At the start of this role I thought it was a maternity cover post where I was holding the baton for Hannah. Towards the end, our senior leader, Anthony Delaney, described it more as ‘holding the baby’. Due to the big changes that happened when I started the role, it did feel like that. Through the months we had been helping this new ‘baby’ grow well, find it’s feet, learn to walk and talk! We now have a church that looks different in many ways to the one we started with 9 months ago. As I was processing leaving I started to feel very sad and I couldn’t really understand it. I thought that I would be excited to ‘hand the baton back’, but found it was more like a baby and I had grown to love it. I took the sadness to Jesus and asked Him why was I feeling so sad? What I hadn’t factored in was that I had been taken on a journey of self discovery! Jesus knew that I would never had said ‘yes’ to leading a church full time before this. I would have given him a Moses-sized complaint list of all the reasons why I couldn’t. But having done it for a short time, I realised that God had been sneakily training me! What I thought was a temporary assignment became an investment for the future.

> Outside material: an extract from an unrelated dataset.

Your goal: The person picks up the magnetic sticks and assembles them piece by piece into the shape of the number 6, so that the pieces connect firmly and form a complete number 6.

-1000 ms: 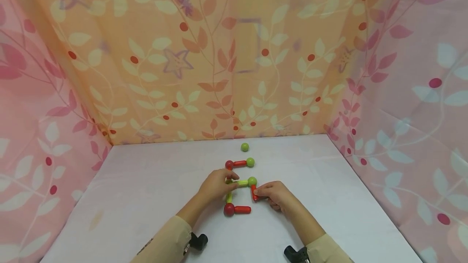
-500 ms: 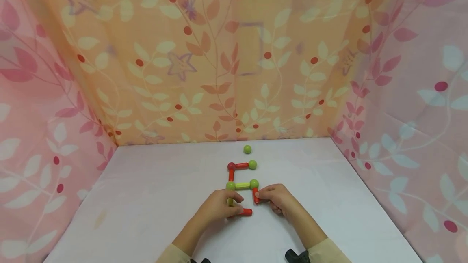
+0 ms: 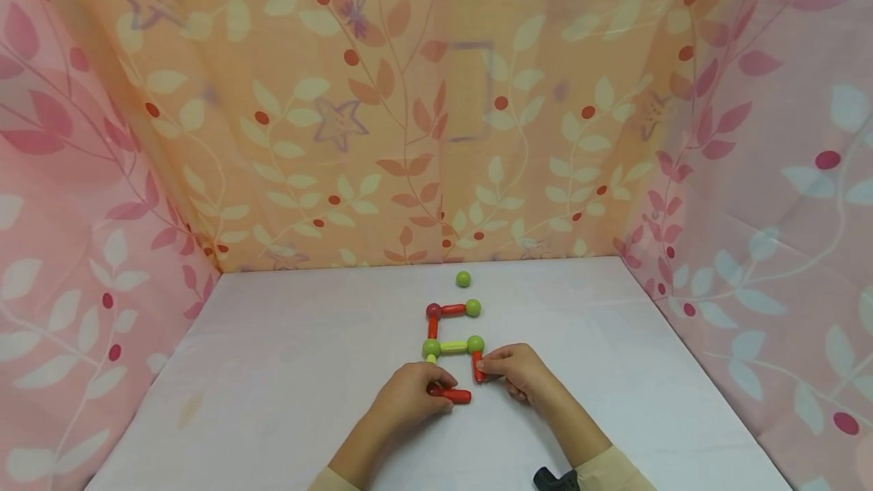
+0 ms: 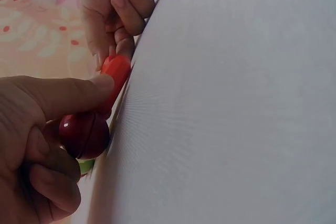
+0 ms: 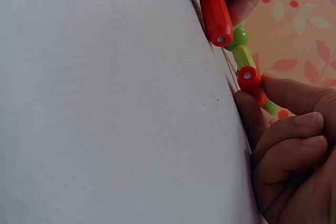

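A chain of red and green toy building rods and balls lies on the table. My left hand pinches the nearest red rod, its thumb on top beside the dark red ball, which the fingers partly cover in the head view. Between thumb and index finger, my right hand holds another red rod, which meets a green ball. From that ball a yellow-green rod runs left to a second green ball. A grey disc shows in each held rod's near end in the right wrist view.
Farther back, the chain continues through an upright-running red rod, a red ball and a crosswise red rod ending in a green ball. Behind it a loose green ball sits on the white table. Patterned curtains enclose the table.
My left hand has moved from the middle green ball toward me, onto the nearest red rod and ball. The right hand keeps its hold on its rod. The head view has shifted slightly.
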A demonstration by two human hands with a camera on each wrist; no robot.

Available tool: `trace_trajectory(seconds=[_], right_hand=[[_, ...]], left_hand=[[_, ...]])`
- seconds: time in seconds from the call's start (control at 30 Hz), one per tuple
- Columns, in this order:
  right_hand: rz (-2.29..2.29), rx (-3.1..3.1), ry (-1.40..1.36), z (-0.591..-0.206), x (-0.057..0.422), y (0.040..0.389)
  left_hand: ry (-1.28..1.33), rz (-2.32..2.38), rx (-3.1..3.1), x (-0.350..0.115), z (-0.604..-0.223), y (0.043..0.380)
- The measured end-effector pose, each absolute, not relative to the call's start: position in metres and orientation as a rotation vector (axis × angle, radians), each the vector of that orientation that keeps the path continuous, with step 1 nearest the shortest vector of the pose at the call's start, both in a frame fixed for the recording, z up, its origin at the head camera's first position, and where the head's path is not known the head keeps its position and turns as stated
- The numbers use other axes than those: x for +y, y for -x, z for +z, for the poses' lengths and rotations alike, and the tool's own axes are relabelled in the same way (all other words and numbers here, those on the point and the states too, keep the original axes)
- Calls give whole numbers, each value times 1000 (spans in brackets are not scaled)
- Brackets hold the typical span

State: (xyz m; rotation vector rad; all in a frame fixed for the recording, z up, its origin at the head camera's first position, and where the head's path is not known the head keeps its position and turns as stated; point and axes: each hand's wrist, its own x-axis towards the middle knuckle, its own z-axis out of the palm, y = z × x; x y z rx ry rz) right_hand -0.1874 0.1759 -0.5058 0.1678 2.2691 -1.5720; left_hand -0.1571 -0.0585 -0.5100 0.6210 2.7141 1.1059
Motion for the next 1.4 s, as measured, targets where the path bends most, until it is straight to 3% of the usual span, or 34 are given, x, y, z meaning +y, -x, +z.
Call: trace_trajectory(seconds=[0.57,0.83,1.23,1.4], right_hand=[[-1458,2427,-117,-503,169,185],[-1188,2565,106,-485,171,189],[-885,2559,702,-417,177,242],[-870,2604,794,-404,175,275]], left_hand=[[-499,1144,2723,-61,-512,155],[-472,1258,2649,-63,-518,159],[-459,1268,2647,-65,-520,159],[-491,1296,2634,-65,-523,159]])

The last conversation I had with a few ladies from church before I left was ‘Are you going to miss being a leader Lucy?’ and the response shocked me as it came out of my mouth… ‘I’m still a leader, I’m just not the leader of this church.’ And there it was! What Hannah and my husband, had seen in the beginning, God was taking me through a season of realising it’s ok to know ‘I am a leader’.
To be fair, we all are…called to lead ourselves in our own personal growth with God and lead those around us (Matthew 28!). The journey of ‘becoming’ a leader never stops, the growth trajectory is always up…but it’s not a solo path! God puts us alongside people to champion us and encourage us – and for those people I am eternally grateful and I would not be where I am without them! We all have a choice: to celebrate and champion those people God has put around us, or to tear them down and discourage them…and for Hannah’s choice I’m eternally grateful!
I have found this such an interesting experience. I have met so many people who have asked Qs about how we have managed this. Lucy and I went away to a conference in January together, just us two. Most people that I told that I was here at this conference with the lady who was doing my maternity cover said variations of ‘oooh isn’t that awkward!?’. Yet the answer was actually a massive no! It was the most lovely time, we shared a room, prayed together, helped each other with talks, chatted family and challenges and church and future. It was mainly women, who have sought for this to be an awkward or challenging thing, and I guess it hasn’t been perfect the whole time, as I said earlier. We are humans after all. Yet I am proud of us, I am thankful to God and I am excited for how God will use us both in the future. It feels a shame for it to be seen as an awkward thing, or how we can create a stumbling block for welcoming female leaders. Yet I believe it can and does work. More than that, it needs too.
“So are you the ‘other woman’ or is she” – We are both the women, we are all His people and we need everyone in order to build His Kingdom.